Sunday, August 28, more than 100,000 people overran Akron's municipal airport for the annual aviation day sponsored by the Scripps-Howard Times-Press. The program was a success in spite of one embarrassing circumstance: there was no Times-Press. In its edition that morning, the Times-Press announced that it had been acquired by its competitor, John S. Knight's rich and dowdy Beacon-Journal. Akron, a lusty industrial centre of 255,000 population, was left with one daily paper.

From 26 daily newspapers in 1927, the Scripps-Howard chain today is down to 21. Sale of the Akron Times-Press means the dissolution of the third link in the Scripps-Howard chain in recent months. Six weeks ago, the ailing Buffalo Times was turned over to a local group headed by Editor George Lyon and Business Manager Earl L. Gaines. Month ago, the Toledo News-Bee, because of "greatly increased production costs," suspended publication, left the Toledo field to Paul Block's powerful evening Blade and unimportant morning Times.

Two years ago, when Scripps-Howard sold the Youngs town Telegram to the Vindicator, the chain's hold on Ohio began to weaken. Ohio was the birthplace of the late Edward Willys Scripps's great journalistic venture. Of its six once prosperous Ohio dailies, Scripps-Howard now has but three: the Cleveland Press, patriarch of the chain, the Cincinnati Post, the Columbus Citizen.

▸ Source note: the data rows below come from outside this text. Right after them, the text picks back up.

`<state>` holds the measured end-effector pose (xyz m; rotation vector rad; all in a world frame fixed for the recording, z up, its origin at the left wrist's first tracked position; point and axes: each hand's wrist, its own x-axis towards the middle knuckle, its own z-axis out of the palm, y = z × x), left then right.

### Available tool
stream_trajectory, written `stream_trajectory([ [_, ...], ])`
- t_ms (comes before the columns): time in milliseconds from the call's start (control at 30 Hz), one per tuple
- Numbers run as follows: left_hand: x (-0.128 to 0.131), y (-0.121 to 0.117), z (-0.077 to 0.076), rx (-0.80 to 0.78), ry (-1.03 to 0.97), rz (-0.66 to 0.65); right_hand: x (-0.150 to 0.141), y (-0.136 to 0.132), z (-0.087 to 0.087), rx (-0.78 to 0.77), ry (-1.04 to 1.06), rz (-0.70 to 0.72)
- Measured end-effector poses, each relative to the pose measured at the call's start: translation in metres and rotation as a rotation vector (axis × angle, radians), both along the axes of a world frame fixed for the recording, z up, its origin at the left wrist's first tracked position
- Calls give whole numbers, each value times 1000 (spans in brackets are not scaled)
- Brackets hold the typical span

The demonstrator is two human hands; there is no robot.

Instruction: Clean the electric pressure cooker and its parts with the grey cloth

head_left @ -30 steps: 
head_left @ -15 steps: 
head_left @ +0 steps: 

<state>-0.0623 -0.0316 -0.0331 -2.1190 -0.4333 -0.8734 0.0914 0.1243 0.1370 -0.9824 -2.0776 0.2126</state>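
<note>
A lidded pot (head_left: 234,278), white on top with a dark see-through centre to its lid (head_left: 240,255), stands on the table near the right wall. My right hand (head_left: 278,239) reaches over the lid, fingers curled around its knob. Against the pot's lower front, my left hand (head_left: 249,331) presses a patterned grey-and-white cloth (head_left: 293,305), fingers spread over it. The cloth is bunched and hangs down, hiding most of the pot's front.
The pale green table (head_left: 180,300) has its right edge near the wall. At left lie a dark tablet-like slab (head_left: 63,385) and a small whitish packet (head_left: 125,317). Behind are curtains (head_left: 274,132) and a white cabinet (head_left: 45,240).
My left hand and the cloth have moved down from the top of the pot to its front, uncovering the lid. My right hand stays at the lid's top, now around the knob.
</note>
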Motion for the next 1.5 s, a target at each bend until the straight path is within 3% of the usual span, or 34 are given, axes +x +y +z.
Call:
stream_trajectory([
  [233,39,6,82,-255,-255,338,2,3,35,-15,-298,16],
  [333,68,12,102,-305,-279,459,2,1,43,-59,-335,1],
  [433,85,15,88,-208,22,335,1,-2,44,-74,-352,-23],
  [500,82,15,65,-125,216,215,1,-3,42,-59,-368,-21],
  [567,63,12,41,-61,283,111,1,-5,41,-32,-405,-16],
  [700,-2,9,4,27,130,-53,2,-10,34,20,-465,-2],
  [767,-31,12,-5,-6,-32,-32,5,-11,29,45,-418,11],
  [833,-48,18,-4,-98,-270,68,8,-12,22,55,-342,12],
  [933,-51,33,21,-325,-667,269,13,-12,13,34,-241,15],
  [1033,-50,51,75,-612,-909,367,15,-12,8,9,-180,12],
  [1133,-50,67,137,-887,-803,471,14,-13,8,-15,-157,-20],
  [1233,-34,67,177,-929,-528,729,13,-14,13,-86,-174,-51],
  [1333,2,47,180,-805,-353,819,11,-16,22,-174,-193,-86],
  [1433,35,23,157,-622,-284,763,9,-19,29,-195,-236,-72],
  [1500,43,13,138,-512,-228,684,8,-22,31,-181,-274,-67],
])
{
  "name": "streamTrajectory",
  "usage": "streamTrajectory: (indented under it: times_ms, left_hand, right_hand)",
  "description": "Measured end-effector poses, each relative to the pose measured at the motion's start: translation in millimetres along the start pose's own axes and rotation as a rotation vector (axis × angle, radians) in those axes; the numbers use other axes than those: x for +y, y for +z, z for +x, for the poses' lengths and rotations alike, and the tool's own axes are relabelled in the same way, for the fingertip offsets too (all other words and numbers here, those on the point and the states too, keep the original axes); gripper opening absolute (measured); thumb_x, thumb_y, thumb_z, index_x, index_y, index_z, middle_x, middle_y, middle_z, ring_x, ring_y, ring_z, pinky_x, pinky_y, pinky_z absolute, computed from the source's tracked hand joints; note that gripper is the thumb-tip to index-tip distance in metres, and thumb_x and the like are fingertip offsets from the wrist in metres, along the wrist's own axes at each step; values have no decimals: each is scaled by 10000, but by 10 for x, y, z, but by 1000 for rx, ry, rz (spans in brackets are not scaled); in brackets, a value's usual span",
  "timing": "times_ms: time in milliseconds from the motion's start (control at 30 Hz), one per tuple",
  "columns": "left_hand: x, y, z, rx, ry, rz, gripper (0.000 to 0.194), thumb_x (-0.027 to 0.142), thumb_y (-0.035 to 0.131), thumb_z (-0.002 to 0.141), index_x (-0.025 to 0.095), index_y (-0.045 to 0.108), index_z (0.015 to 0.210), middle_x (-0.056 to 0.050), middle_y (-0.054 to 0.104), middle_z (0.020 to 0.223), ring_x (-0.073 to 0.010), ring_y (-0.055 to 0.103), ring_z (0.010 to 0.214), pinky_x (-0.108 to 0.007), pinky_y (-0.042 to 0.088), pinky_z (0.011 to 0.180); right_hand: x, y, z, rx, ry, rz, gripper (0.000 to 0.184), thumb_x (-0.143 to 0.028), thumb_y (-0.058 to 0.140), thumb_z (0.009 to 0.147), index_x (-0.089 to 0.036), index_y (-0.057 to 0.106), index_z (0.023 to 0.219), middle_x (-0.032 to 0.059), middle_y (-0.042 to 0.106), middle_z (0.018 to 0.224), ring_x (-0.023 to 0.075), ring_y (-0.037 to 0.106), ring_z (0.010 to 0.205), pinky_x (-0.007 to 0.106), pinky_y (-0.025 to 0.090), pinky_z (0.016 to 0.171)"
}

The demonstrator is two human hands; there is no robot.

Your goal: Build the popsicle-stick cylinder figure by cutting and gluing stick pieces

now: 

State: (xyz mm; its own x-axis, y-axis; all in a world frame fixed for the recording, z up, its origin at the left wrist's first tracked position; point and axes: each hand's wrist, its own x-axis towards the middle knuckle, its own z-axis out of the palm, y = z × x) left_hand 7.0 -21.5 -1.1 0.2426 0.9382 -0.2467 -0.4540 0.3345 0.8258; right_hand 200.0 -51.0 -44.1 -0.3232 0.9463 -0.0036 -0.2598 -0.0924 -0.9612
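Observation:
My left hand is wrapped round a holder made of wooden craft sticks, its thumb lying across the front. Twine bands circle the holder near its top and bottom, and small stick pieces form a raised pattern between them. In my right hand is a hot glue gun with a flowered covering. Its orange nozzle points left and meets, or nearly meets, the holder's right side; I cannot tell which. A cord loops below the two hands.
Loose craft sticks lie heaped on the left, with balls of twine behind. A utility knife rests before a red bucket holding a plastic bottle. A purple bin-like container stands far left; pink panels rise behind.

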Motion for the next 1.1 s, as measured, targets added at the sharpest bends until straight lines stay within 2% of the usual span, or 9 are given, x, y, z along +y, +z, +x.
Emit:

The difficulties of the Scripps-Howard papers and the tightening of the Hearst chain (see below) last week brought observers to the conclusion that U. S. chain journalism had passed its zenith. When stronger papers are no longer able to absorb the losses of the weaker papers, the essential strength of a chain is lost. While still under central management, the motto of chains has become: every paper for itself.